_WORK ITEM_. Tally up the lines below containing the string "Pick", then write the number alone.

_INPUT_.
=== Section Start ===

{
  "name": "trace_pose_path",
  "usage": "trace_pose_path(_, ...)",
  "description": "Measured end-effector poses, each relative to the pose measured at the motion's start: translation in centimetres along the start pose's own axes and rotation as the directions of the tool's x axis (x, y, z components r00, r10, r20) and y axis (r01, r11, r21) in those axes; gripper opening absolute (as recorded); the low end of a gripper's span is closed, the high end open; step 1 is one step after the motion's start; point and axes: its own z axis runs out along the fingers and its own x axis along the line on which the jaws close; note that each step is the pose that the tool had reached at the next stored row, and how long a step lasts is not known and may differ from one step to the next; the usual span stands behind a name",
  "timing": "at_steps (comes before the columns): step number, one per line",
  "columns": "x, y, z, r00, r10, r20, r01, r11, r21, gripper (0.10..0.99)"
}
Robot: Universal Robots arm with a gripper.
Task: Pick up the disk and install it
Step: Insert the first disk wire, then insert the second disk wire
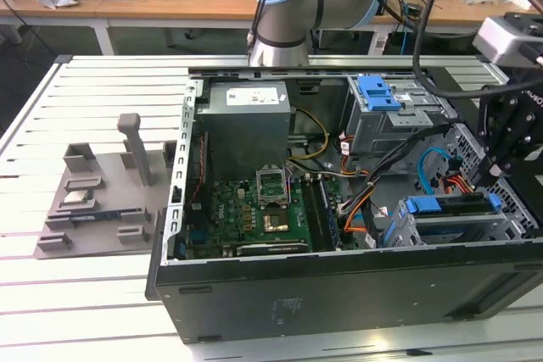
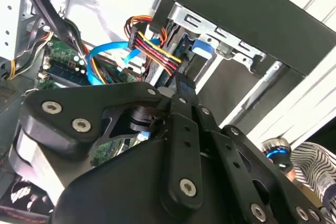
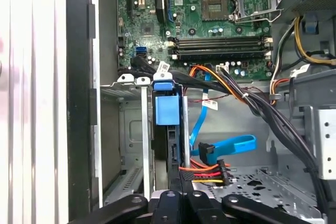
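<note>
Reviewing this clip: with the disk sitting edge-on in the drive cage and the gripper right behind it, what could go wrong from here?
1. The disk stands in the cage slot with its rear end out by the gripper; a skewed push could jam it against the rail.
2. The red-yellow power cable and blue data cable lie right beside the gripper and could snag.

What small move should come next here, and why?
Probably a short push of the disk deeper along its slot: it stands edge-on between the rails of the cage, and the gripper sits at its near end, in line with it.
</note>
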Motion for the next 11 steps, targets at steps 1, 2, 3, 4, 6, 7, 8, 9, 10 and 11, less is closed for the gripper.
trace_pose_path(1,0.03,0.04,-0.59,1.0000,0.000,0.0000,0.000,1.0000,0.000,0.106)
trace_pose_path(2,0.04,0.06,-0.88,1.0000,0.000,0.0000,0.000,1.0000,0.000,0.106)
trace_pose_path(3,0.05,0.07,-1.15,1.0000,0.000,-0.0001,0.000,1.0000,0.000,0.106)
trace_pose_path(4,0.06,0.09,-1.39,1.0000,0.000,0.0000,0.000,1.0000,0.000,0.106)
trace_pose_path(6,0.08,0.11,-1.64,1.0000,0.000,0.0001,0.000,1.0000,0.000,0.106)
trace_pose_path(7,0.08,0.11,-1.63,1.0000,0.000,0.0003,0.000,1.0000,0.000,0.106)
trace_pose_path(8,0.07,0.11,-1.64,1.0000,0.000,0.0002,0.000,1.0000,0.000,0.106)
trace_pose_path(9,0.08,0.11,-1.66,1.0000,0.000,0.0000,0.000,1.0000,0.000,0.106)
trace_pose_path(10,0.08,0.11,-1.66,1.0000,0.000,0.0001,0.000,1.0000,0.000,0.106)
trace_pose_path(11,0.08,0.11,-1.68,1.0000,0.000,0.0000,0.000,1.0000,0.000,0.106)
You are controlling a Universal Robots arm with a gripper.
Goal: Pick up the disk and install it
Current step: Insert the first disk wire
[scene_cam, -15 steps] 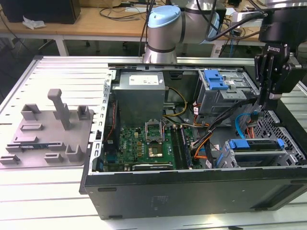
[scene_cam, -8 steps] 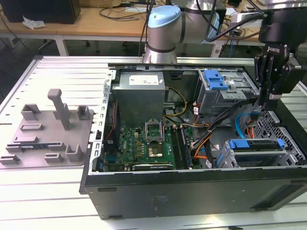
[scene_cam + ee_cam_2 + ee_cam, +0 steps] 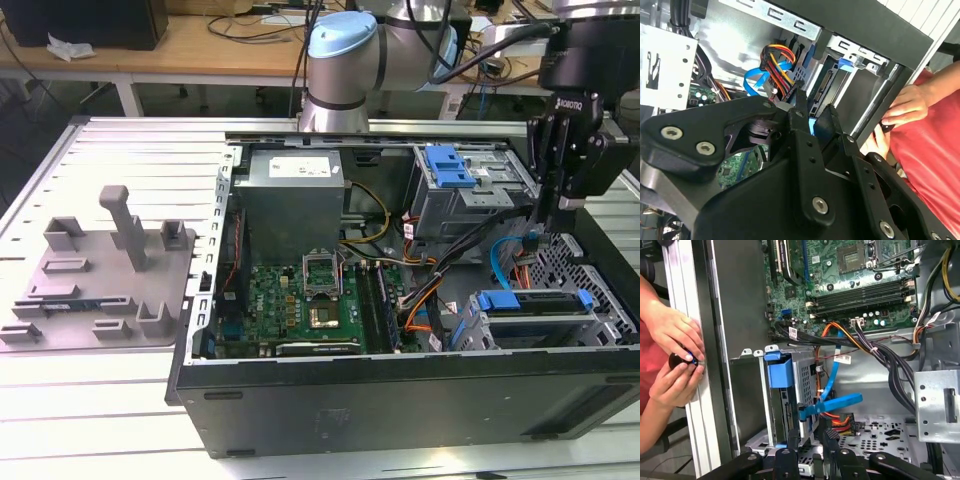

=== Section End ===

_FINAL ANSWER_. 2